I Came to Find a King, and I Find a Boy Instead

When Chris suggested that I review the two Conan movies, it seemingly got Fabio started with trying to name every cheesy sword and sorcery type of movie from the 80’s that he could think of.  Not wanting to allow him to monopolize the request portion of my reviews, I decided to pick only one of them for now and get to the remaining 27 he named at a later time.  The one I picked was a movie I had never seen and possibly never heard of.  It sounds familiar and the cover looks familiar, but a lot of these types of movies share similar covers, so that’s not that surprising.  I also found that this movie was available on Netflix streaming, and that’s one of the best movies to review as I don’t have to wait for anything.  So here’s todays review of Krull, written by Stanford Sherman, directed by Peter Yates, and starring Ken Marshall, Lysette Anthony, Freddie Jones, David Battley, Bernard Bresslaw, Alun Armstrong, Robbie Coltrane, Liam Neeson, Todd Carty, John Welsh, Graham McGrath, and Francesca Annis.

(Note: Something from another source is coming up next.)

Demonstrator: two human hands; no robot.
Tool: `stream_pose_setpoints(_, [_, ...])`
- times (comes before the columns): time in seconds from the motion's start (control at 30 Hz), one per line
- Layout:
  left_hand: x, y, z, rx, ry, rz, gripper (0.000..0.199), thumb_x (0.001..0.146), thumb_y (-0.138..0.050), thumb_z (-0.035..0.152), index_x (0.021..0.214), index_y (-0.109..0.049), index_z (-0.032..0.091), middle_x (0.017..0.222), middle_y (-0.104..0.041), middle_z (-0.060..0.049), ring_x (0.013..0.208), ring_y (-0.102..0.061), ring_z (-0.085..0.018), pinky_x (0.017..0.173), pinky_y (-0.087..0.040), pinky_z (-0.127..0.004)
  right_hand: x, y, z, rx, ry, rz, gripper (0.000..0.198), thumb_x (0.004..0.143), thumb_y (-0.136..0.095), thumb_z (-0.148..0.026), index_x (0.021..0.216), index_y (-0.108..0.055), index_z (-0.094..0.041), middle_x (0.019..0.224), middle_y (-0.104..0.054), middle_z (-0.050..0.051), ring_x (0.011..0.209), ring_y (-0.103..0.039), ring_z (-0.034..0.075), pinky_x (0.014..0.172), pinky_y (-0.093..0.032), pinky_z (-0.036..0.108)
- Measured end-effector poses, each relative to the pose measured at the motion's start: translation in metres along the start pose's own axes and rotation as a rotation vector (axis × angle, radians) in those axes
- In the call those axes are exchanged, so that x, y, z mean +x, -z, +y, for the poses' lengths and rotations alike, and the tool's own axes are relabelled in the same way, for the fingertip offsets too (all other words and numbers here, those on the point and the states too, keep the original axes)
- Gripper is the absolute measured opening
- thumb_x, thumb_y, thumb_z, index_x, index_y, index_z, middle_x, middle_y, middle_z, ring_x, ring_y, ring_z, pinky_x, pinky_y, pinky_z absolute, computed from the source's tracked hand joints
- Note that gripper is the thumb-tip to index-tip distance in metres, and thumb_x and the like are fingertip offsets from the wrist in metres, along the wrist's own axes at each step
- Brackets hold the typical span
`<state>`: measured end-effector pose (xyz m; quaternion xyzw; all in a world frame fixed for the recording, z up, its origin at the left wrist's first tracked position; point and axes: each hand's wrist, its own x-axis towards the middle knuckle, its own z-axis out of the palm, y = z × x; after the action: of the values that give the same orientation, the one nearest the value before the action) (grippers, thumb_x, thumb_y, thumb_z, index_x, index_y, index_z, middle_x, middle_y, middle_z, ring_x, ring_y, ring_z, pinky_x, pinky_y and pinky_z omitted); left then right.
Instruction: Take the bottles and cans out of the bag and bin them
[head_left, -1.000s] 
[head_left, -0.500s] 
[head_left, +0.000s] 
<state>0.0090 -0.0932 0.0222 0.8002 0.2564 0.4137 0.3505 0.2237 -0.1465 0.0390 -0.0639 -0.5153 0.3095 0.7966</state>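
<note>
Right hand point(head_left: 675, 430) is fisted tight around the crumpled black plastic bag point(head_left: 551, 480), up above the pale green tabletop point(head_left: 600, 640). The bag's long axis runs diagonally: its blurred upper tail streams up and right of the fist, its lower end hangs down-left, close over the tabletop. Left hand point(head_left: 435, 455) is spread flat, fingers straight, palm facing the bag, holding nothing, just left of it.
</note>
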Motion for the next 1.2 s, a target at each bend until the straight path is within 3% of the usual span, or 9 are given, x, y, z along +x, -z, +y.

Some titular planet is invaded by the cleverly named beast called “The Beast” and his army of things that slay things for him called “Bunnies”.  Oh wait, they’re called Slayers.  These creatures travel through the galaxy in their mountain-like fortress which is black in color called “Bunny Manor”, or the Black Fortress.  Meanwhile, the characters that I can only assume are named Prince Princeton (It’s actually Prince Colwyn, played by Ken Marshall) is to marry Princess Princess (Actually Lyssa, played by Lysette Anthony).  A prophecy foretells that the child from this marriage will rule the galaxy.  The Beast has other feelings on the subject, so he sends his Slayers to interrupt the ceremony and kidnap the Princess.  Colwyn is the only survivor and he instantly sets about the heroes task of crying like a bitch, until Ynyr the Old One (Freddie Jones) comes along and tells him he needs to acquire a magical weapon called “the Glaive” to fight The Beast.  He climbs up a mountain and retrieves it with little trouble.  He meets a wizard named Ergo “the Magnificent” (David Battley) and then a bunch of thieves like Torquil (Alun Armstrong), Kegan (Liam Neeson), Rhun (Robbie Coltrane), and Oswyn (Todd Carty).  They then continue to wonder around doing various things before they decide they should go and rescue the princess.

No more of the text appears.